"Your values aren't with your family. Your life is all about friends and going
out. When you're home you're in your room and don't give a shit about anything
going on" - mom
Another Sunday night at the kitchen table getting a speech. I'm getting sick of it because it's the same talks week after week. I don't care about my family. I don't value a dollar. I'm selfish. I'm blind sided. I'm materialistic. I'm spoiled. Each week it's the same issues brought to the table. How many times can one bring them up and notice that it isn't going to change?
I have no reason to value a dollar. I'm ninteen years old with not one expense in my life. My values all lay within school. Get my grades, get into the university I want and pursue my career. I am the most spoiled child since I'm small. No one elses fault except for the one giving me the speech, my mother! I'm materialistic barely. I love shoes and purses, I barely buy any because I cannot afford them. I'm blind sided because on weekends I love to spend it with my boyfriend. I don't care about my family because we're so seperated? We all live within our own corners of this house? No one complains my brother just lives in the basement and doesn't associate. No education, unemployed and just a bum.

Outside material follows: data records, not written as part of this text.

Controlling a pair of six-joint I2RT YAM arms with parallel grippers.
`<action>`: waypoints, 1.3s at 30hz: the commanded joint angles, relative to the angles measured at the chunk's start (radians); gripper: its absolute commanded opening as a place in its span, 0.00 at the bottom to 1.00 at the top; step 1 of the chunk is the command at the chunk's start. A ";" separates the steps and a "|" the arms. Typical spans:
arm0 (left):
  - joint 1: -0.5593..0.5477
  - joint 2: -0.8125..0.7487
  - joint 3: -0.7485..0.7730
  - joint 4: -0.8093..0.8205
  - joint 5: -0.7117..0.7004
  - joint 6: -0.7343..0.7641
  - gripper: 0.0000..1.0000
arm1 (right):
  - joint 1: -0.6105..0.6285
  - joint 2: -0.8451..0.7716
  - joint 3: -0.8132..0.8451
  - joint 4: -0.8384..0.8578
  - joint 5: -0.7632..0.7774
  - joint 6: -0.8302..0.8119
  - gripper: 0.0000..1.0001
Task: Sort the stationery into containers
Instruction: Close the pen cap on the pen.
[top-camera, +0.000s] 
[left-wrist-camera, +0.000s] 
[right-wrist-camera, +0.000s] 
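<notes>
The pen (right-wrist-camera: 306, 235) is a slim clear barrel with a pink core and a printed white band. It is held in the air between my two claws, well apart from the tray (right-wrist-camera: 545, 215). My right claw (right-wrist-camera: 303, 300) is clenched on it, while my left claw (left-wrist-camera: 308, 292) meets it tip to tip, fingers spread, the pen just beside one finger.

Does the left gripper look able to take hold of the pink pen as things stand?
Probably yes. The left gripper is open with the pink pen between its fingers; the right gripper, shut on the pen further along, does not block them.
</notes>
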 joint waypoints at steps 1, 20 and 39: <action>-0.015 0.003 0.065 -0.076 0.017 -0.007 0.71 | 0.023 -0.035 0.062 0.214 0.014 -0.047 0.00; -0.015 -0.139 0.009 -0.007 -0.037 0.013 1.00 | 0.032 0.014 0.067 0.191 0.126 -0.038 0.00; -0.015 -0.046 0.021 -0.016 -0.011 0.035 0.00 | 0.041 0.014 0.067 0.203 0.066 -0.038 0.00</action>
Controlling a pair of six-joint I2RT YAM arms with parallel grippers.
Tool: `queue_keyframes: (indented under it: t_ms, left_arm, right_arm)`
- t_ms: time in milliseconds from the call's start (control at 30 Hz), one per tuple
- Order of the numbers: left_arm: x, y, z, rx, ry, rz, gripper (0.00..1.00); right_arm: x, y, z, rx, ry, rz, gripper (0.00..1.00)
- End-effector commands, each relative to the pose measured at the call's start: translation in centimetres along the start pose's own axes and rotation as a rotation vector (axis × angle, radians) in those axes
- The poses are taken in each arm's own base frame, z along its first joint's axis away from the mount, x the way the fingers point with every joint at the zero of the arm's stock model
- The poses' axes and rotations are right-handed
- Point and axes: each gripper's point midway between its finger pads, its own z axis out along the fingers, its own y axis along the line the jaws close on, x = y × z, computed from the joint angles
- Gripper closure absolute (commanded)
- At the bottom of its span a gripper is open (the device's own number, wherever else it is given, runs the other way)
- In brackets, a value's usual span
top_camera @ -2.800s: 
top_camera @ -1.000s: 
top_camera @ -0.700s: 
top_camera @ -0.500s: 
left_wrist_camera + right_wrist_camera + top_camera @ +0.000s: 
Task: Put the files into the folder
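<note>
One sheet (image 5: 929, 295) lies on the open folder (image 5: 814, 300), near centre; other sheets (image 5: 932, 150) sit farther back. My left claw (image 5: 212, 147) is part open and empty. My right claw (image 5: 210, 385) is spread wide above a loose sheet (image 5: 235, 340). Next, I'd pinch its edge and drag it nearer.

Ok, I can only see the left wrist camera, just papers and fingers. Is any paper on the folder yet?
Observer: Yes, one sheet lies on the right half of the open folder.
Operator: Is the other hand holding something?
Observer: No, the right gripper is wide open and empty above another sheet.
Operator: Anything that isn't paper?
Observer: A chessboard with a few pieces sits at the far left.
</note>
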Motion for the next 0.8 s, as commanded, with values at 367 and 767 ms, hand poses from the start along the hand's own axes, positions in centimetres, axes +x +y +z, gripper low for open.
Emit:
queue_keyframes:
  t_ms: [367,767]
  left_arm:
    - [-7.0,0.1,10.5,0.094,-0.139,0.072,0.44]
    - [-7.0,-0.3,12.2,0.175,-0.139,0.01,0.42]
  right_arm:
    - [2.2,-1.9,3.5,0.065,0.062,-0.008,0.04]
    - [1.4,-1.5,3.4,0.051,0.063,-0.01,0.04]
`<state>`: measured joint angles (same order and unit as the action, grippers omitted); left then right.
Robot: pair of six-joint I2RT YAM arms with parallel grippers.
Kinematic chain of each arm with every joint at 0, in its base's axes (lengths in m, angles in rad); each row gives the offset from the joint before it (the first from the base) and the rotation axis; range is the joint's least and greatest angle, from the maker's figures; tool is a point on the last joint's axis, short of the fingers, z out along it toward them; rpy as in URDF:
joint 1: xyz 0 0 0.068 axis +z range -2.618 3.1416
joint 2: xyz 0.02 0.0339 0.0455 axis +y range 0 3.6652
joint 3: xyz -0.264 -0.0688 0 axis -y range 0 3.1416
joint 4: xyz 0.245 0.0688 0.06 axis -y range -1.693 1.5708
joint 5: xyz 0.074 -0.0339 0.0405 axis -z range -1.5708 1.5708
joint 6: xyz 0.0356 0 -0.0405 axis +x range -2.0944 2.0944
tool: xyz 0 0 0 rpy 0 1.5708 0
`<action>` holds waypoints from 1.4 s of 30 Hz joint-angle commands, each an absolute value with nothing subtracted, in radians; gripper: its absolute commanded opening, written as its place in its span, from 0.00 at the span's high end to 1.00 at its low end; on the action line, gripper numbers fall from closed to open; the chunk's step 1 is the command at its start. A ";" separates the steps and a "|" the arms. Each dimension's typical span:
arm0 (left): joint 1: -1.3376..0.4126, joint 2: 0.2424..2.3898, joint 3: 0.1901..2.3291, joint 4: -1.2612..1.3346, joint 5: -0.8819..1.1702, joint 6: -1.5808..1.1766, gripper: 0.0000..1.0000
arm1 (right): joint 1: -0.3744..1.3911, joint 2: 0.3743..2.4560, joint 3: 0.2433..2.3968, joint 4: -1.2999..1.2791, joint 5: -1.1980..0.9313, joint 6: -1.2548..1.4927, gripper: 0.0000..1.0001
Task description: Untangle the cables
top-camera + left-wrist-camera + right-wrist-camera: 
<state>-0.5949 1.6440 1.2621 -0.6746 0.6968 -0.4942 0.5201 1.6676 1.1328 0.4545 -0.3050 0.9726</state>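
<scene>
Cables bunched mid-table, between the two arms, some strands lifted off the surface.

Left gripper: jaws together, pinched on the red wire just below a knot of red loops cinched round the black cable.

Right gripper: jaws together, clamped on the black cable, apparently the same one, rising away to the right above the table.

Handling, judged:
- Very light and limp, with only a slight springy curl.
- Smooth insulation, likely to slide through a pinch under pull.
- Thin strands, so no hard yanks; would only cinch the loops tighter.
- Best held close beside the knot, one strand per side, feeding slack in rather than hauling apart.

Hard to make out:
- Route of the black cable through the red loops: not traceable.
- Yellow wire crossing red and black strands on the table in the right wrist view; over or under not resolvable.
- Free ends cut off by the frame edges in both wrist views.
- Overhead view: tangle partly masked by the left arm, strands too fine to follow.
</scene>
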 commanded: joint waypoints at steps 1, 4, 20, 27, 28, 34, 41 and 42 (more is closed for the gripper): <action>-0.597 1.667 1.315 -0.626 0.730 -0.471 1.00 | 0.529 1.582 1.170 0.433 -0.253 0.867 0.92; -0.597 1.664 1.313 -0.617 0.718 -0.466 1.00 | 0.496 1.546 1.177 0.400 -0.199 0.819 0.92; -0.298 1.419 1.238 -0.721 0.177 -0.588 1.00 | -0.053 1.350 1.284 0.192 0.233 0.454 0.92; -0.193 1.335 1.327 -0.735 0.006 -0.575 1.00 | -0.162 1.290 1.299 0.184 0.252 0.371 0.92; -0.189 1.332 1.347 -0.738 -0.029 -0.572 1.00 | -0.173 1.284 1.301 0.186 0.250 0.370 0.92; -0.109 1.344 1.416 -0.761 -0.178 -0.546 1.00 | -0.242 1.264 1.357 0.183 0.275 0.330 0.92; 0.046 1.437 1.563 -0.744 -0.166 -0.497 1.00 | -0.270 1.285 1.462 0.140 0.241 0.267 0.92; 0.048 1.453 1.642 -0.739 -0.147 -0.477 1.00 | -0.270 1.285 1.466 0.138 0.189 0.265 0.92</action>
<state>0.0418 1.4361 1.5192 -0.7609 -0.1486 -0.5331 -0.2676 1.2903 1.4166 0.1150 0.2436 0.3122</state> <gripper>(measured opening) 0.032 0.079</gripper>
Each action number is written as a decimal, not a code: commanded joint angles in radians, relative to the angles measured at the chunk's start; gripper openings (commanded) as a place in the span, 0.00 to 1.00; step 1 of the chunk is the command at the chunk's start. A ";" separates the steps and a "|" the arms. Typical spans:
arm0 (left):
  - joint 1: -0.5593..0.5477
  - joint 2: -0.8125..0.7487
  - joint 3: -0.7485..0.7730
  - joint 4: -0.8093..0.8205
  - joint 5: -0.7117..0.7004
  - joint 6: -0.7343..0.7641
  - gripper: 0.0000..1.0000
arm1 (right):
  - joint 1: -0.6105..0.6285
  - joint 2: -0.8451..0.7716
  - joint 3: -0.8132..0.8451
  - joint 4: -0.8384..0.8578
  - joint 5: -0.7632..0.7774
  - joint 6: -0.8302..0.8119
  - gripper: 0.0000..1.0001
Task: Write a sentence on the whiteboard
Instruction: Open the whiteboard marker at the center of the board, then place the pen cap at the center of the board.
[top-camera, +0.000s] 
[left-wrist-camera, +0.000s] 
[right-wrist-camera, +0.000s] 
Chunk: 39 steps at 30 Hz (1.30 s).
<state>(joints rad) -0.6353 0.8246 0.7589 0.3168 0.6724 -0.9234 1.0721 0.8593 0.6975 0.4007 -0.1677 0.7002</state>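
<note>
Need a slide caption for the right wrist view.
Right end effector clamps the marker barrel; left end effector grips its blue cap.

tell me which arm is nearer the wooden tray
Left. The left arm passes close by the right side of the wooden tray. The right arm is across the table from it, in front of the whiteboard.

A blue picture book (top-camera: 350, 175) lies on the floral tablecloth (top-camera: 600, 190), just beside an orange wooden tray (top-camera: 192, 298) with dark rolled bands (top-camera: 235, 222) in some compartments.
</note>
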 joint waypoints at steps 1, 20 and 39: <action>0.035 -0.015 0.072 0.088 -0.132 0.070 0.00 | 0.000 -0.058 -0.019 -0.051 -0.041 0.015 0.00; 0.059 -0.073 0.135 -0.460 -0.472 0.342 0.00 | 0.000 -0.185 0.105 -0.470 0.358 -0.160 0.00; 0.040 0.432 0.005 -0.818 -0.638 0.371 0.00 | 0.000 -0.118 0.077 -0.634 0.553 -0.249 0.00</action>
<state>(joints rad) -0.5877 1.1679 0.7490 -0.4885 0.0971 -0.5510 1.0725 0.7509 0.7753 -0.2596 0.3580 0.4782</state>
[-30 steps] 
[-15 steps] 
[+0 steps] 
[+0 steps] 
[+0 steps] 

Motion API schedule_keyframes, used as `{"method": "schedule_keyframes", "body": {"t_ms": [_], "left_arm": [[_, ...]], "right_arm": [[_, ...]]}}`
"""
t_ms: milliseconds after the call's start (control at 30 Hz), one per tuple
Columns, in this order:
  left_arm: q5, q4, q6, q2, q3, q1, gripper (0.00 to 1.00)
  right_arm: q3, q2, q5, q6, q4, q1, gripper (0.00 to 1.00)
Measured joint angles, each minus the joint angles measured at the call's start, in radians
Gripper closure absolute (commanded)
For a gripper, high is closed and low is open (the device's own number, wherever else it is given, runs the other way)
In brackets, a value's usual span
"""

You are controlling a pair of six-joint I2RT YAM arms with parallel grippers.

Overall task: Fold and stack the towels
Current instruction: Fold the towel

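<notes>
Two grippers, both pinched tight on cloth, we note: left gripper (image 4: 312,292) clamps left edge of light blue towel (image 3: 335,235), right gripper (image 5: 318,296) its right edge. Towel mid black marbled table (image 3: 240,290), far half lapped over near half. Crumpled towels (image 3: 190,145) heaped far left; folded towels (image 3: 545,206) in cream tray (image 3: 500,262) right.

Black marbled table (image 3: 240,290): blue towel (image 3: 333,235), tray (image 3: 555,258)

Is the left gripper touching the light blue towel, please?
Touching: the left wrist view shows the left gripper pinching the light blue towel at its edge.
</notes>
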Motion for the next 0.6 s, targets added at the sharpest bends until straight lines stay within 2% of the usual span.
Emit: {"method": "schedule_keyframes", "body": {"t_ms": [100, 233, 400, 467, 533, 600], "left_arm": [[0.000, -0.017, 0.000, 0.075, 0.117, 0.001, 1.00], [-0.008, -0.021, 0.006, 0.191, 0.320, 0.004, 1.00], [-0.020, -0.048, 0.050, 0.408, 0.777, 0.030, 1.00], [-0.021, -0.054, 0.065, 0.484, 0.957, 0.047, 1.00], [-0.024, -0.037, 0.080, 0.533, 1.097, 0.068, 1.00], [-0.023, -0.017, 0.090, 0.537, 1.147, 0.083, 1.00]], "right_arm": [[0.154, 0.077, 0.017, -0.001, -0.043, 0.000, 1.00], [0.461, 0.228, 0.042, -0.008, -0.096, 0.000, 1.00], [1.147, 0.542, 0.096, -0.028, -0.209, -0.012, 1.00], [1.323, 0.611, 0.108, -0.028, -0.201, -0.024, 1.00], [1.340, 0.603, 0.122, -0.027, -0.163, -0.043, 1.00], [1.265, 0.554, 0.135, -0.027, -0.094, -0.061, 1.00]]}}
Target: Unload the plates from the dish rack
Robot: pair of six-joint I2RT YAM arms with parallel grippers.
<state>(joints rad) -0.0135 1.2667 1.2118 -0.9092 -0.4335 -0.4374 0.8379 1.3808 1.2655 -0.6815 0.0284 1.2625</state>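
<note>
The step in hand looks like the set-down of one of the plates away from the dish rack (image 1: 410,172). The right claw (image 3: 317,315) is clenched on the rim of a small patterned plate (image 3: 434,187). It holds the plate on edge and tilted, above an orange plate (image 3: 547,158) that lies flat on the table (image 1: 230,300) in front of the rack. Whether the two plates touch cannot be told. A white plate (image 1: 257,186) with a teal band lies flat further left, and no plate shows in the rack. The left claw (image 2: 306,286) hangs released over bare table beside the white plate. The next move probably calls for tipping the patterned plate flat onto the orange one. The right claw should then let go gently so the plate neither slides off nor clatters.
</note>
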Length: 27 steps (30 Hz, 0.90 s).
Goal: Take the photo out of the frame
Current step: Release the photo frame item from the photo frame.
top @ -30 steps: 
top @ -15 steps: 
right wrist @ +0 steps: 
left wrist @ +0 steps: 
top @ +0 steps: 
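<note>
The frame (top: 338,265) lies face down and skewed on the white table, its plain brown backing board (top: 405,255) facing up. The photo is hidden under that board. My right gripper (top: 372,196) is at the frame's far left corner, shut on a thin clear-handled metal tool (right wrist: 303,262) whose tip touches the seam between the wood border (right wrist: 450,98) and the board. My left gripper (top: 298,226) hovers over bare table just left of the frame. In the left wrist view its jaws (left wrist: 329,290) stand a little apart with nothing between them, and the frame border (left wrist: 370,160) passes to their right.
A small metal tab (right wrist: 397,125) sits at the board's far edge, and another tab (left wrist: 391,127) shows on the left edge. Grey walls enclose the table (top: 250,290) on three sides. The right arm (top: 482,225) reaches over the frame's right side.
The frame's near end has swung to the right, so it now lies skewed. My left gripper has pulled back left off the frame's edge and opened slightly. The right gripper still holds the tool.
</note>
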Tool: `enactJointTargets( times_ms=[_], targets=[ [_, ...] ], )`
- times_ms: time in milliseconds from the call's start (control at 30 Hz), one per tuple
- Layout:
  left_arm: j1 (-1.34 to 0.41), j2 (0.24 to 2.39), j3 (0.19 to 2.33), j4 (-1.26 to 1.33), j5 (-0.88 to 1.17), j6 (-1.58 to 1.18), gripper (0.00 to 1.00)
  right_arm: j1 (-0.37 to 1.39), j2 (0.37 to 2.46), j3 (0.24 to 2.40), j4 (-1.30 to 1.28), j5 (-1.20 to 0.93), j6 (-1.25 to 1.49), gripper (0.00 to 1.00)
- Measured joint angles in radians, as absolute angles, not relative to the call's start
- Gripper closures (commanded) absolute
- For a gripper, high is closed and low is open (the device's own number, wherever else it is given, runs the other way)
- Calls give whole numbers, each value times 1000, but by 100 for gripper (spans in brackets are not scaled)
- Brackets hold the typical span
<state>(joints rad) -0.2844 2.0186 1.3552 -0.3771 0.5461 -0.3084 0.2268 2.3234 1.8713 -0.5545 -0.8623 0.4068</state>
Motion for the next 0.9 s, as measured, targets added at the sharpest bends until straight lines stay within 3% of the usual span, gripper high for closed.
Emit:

I cannot take the favortism anymore. It's driving me insane. I can't take feeling alone because everyone is shit. My friends are the most fucked up and self-centered assholes alive. Therefore, they're good for nothing. My family is old fashion and judgemental. I'm left with myself and nothing more. So, yes I do wish to live my life as I please. Come and go as I want. And just proceed till I can get out and do things my own way.